## About this exercise
The line containing "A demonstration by" and each line after it, through the final line of the data, are to be retyped exactly, with pictures left out.
......
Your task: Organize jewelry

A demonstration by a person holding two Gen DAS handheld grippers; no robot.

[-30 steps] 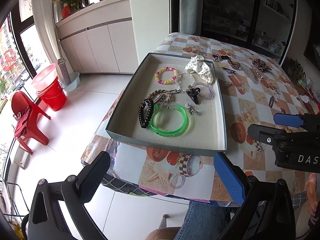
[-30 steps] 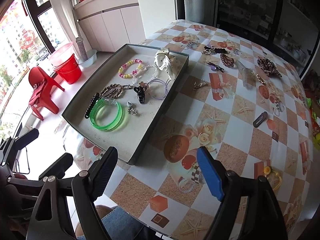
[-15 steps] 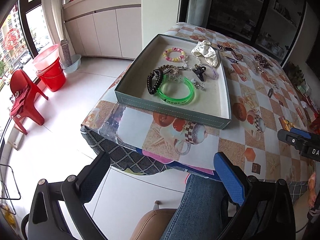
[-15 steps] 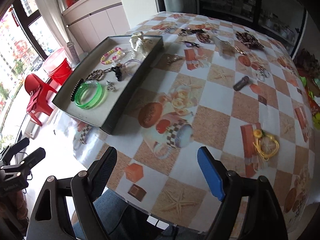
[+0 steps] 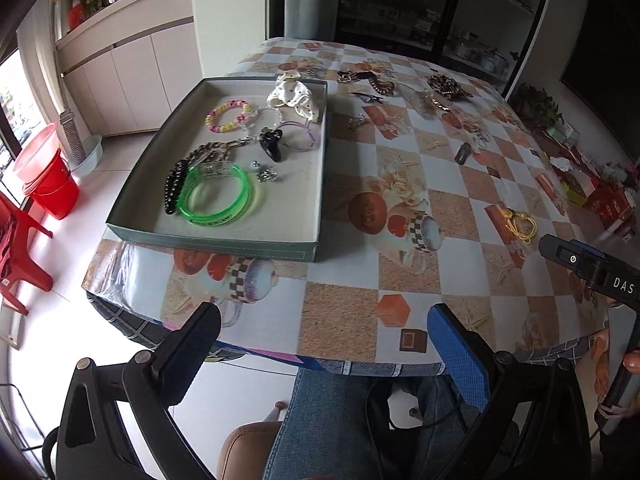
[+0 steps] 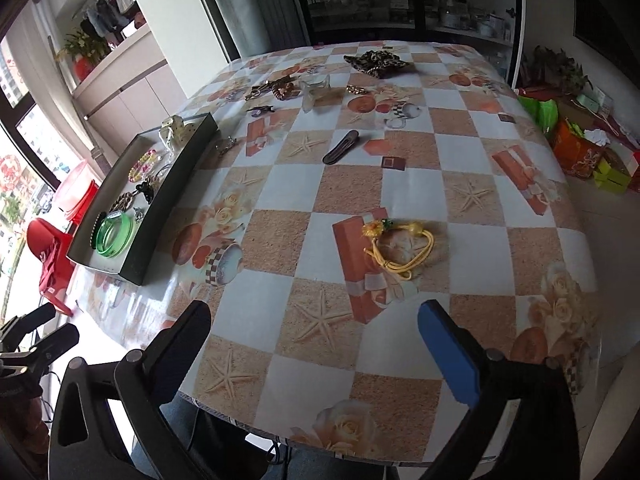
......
## Result for this exercise
A demonstration by a person holding two Gen DAS handheld grippers; no robot.

[-30 steps] 
[-30 steps] 
[-15 steps] 
[-15 steps] 
[+0 steps] 
[+0 steps] 

No more output is expected.